=== Extracted material ===

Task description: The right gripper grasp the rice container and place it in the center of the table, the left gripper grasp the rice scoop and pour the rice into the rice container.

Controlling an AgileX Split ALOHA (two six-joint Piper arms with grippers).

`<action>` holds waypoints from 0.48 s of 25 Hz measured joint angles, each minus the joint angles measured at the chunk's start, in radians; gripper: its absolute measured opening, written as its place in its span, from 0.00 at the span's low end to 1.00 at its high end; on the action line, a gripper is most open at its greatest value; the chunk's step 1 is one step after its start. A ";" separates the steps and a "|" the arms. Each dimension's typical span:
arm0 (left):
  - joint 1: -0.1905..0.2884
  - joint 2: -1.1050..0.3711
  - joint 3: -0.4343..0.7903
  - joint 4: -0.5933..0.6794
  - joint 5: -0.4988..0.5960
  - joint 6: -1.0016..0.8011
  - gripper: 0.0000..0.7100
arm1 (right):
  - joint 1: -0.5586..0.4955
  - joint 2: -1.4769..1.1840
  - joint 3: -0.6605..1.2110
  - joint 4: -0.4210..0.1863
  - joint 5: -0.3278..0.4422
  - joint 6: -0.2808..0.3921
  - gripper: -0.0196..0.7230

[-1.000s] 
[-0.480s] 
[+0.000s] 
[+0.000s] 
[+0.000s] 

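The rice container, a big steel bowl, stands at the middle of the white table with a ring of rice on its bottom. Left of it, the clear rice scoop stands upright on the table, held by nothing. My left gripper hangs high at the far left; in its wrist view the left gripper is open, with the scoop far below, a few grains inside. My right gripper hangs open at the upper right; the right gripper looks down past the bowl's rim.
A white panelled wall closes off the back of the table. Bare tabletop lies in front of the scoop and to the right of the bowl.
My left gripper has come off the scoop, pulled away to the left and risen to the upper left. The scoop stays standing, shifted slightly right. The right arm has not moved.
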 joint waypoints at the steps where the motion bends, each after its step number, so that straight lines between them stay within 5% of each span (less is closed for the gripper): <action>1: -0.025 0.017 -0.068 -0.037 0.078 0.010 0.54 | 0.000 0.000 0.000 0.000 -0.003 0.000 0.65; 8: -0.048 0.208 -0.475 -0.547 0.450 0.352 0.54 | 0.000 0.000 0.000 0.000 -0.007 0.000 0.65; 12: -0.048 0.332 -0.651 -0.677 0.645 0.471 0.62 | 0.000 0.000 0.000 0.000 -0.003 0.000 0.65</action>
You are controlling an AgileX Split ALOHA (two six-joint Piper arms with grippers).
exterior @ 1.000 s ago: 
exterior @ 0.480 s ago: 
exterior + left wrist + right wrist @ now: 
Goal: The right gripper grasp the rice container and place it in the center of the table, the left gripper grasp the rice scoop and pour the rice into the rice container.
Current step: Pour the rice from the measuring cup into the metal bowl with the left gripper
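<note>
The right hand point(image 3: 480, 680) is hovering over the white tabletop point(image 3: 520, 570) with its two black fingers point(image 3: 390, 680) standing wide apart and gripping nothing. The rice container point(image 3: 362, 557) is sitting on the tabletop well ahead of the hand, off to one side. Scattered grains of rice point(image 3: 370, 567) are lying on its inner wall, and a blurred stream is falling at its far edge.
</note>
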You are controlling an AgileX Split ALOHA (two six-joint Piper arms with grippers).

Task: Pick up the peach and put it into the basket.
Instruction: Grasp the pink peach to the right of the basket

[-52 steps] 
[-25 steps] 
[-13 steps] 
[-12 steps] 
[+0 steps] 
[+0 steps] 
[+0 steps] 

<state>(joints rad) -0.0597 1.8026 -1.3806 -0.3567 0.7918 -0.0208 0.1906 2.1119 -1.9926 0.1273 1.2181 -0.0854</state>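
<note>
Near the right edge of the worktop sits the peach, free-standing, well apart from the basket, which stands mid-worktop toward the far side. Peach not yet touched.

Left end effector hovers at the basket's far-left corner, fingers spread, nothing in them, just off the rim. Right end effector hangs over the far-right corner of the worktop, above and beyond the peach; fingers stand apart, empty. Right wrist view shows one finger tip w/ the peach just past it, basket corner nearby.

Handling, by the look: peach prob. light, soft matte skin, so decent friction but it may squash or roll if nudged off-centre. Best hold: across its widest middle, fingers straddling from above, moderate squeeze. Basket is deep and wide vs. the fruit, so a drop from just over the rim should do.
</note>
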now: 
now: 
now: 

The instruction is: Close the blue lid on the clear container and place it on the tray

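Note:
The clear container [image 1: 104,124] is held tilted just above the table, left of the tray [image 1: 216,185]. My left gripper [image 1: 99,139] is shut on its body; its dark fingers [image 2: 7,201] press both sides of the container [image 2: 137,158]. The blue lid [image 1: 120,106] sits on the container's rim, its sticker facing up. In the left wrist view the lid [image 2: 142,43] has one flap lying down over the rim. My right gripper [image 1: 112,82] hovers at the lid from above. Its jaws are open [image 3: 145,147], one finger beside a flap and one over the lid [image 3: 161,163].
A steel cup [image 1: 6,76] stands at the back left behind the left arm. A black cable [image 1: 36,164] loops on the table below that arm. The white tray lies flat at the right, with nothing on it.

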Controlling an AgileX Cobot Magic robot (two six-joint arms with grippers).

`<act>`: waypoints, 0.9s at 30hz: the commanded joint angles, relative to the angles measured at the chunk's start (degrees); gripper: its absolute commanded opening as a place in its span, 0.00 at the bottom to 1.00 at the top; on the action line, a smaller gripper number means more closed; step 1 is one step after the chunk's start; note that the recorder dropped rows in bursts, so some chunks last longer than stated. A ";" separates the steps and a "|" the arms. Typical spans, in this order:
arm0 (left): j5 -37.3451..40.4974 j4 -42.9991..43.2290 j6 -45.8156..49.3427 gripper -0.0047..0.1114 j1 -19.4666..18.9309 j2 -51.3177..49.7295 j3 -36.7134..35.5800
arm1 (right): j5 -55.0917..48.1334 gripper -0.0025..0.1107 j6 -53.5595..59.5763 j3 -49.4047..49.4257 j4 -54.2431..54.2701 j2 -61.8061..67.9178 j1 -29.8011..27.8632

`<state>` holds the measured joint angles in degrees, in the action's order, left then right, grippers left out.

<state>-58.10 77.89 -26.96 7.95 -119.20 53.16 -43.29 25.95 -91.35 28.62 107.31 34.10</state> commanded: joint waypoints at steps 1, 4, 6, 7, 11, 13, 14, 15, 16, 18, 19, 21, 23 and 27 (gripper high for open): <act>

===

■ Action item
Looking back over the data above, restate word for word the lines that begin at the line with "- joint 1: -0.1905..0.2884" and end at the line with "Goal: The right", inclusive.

■ Finished exercise
  - joint 1: -0.1905..0.2884
  - joint 2: -1.1050..0.3711
  - joint 3: -0.4343..0.7903
  - joint 4: -0.5933..0.6794
  - joint 5: -0.4988..0.5960
  - joint 6: -1.0016..0.8011
  - gripper: 0.0000..0.7100
arm1 (right):
  - joint 1: -0.5586..0.4955
  - joint 2: -1.4769..1.1840
  - joint 3: -0.6605..1.2110
  - joint 4: -0.4210..0.1863
  - joint 5: -0.3278..0.4422
  - joint 6: -0.2808..0.3921
  - gripper: -0.0196..0.7230

[-1.000s] 
[-0.480s] 
[+0.000s] 
[+0.000s] 
[+0.000s] 

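The rice container, a big steel bowl, stands at the middle of the white table with a ring of rice on its bottom. Left of it, the clear rice scoop stands upright on the table, held by nothing. My left gripper hangs high at the far left; in its wrist view the left gripper is open, with the scoop far below, a few grains inside. My right gripper hangs open at the upper right; the right gripper looks down past the bowl's rim.
A white panelled wall closes off the back of the table. Bare tabletop lies in front of the scoop and to the right of the bowl.
My left gripper has come off the scoop, pulled away to the left and risen to the upper left. The scoop stays standing, shifted slightly right. The right arm has not moved.
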 joint waypoints at the steps where the motion bends, each after its step number, so that straight lines between them stay within 5% of each span (less is closed for the gripper): <action>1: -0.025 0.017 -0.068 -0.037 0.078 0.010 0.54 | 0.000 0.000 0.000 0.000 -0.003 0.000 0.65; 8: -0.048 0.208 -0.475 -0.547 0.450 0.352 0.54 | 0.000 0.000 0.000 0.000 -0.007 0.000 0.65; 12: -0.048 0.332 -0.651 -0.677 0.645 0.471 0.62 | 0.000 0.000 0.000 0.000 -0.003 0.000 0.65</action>
You are controlling an AgileX Split ALOHA (two six-joint Piper arms with grippers).
exterior @ 1.000 s ago: 
exterior @ 0.480 s ago: 
exterior + left wrist + right wrist @ now: 
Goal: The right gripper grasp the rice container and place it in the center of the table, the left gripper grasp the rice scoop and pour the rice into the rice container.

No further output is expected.